• **PROMPT**
Your result should be the lines holding the word "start", copied from the entries below.

• **PROVIDED DATA**
Segment Open

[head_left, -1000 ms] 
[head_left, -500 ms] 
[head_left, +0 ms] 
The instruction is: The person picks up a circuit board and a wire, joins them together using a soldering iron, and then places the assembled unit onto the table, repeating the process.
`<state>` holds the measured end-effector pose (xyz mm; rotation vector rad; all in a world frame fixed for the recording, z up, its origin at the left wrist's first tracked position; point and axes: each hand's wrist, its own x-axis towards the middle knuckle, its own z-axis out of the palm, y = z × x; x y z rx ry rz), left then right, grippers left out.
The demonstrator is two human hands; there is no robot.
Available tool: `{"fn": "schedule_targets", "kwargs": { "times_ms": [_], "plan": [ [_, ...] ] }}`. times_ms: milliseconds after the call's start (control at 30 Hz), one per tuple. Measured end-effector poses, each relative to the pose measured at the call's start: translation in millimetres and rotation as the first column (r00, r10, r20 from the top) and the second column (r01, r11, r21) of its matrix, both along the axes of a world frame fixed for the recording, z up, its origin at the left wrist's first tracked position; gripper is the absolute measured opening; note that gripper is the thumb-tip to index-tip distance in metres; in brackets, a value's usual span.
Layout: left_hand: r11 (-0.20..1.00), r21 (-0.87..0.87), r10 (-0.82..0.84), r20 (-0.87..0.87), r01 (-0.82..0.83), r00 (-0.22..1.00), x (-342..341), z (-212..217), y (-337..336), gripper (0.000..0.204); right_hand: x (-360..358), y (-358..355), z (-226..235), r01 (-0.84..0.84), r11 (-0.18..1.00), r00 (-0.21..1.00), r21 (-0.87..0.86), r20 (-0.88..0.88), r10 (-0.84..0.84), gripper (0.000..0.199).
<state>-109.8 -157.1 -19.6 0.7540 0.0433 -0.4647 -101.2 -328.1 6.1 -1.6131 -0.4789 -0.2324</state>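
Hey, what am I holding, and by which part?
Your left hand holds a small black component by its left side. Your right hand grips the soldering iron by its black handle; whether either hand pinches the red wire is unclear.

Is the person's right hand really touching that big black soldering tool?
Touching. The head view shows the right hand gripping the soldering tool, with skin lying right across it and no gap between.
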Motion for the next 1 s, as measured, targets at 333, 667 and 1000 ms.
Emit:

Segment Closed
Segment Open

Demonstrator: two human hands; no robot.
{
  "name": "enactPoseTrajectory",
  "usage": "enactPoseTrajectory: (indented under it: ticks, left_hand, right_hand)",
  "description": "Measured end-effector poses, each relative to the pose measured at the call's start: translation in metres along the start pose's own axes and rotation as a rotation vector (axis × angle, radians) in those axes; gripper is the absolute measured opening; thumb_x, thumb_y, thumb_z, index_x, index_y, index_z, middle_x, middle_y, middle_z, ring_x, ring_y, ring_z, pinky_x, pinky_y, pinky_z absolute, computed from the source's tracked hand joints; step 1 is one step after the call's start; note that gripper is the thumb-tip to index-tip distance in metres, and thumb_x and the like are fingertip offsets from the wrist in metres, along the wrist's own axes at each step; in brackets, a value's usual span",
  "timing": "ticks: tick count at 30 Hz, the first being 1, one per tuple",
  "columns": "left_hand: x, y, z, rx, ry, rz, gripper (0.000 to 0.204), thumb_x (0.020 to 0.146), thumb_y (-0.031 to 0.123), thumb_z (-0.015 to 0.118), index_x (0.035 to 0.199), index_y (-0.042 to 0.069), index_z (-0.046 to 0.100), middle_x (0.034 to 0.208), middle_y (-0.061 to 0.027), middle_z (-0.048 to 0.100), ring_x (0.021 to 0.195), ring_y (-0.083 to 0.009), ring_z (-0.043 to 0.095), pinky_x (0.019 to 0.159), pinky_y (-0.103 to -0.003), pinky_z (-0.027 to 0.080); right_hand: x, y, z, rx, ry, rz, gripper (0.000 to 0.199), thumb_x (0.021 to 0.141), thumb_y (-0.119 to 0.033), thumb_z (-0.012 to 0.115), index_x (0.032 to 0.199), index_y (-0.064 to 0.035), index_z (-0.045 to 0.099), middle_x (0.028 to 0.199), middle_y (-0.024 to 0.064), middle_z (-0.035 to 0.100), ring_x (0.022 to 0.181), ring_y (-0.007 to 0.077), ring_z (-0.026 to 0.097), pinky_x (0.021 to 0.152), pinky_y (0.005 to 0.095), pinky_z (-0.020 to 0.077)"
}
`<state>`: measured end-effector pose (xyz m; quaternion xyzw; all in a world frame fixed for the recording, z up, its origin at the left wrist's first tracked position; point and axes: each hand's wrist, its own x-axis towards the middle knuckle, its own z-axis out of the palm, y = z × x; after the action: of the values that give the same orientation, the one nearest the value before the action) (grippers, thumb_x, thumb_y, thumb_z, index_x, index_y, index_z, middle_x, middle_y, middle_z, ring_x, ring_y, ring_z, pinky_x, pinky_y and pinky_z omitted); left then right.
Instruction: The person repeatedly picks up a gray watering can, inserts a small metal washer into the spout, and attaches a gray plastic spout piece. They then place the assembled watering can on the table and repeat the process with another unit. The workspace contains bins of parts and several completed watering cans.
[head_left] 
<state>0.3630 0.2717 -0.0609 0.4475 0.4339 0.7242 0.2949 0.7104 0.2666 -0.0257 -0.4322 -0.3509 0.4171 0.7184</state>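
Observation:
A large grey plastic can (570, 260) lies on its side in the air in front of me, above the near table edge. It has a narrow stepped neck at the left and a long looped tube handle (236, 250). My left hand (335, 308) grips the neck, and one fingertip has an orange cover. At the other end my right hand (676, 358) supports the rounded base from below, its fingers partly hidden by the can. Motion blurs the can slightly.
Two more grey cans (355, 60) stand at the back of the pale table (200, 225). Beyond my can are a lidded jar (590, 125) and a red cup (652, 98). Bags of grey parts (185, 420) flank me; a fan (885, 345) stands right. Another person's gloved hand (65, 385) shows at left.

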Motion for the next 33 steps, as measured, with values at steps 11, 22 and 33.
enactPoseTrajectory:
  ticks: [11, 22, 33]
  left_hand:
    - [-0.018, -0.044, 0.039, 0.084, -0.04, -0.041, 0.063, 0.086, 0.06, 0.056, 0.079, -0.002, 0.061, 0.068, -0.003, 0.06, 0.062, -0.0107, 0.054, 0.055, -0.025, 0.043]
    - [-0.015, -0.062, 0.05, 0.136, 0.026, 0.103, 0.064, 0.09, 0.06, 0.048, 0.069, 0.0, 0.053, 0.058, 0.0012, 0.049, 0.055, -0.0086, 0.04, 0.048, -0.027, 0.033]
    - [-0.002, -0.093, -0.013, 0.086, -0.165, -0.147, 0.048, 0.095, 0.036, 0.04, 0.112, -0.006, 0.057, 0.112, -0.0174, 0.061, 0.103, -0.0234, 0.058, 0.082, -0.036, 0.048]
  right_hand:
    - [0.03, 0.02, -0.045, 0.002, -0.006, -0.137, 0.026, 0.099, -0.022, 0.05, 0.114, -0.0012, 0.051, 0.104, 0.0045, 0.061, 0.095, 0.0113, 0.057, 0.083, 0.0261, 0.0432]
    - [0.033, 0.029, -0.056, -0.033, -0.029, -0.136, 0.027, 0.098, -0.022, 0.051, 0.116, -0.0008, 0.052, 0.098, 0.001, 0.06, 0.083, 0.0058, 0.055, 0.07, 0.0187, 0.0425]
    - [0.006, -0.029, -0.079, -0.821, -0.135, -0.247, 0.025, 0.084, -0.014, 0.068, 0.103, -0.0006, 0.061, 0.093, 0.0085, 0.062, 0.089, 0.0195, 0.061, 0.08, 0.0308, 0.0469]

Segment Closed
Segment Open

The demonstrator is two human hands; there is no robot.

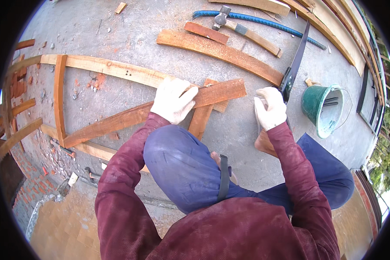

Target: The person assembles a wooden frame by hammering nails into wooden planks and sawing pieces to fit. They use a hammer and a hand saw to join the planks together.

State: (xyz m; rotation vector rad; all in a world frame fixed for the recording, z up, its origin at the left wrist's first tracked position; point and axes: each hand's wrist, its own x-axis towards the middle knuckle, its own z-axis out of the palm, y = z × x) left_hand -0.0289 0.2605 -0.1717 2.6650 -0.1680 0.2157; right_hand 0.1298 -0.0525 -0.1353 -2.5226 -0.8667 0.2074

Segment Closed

• **EXERCISE OUTPUT**
Available tool: `{"fn": "schedule_targets", "kwargs": { "times_ms": [_], "plan": [ [_, ...] ] }}`. times_ms: milliseconds after the call's start (control at 30 Hz), one per tuple. Measured end-effector poses, each relative to the pose measured at the call's start: translation in millimetres and rotation as the first column (r00, r10, r20 from the top) and the second column (r01, r11, r21) of its matrix, both along the axes of a world frame fixed for the recording, z up, its origin at the left wrist's first tracked position; gripper is the absolute measured opening; note that gripper is the thumb-tip to index-tip distance in metres; in brackets, a value's usual span.
  "description": "Measured end-effector poses, each relative to the pose measured at the call's start: translation in metres along the start pose's own axes and rotation as a rotation vector (axis × angle, radians) in those axes; gripper is the absolute measured opening; thumb_x, thumb_y, thumb_z, index_x, index_y, index_z, middle_x, middle_y, middle_z, ring_x, ring_y, ring_z, pinky_x, pinky_y, pinky_z absolute, computed from the source's tracked hand joints; step 1 is one step after the call's start; note that gripper is the thumb-tip to index-tip distance in metres, and thumb_x and the like are fingertip offsets from the wrist in metres, along the wrist's own axes at each step; in brackets, a value's usual span",

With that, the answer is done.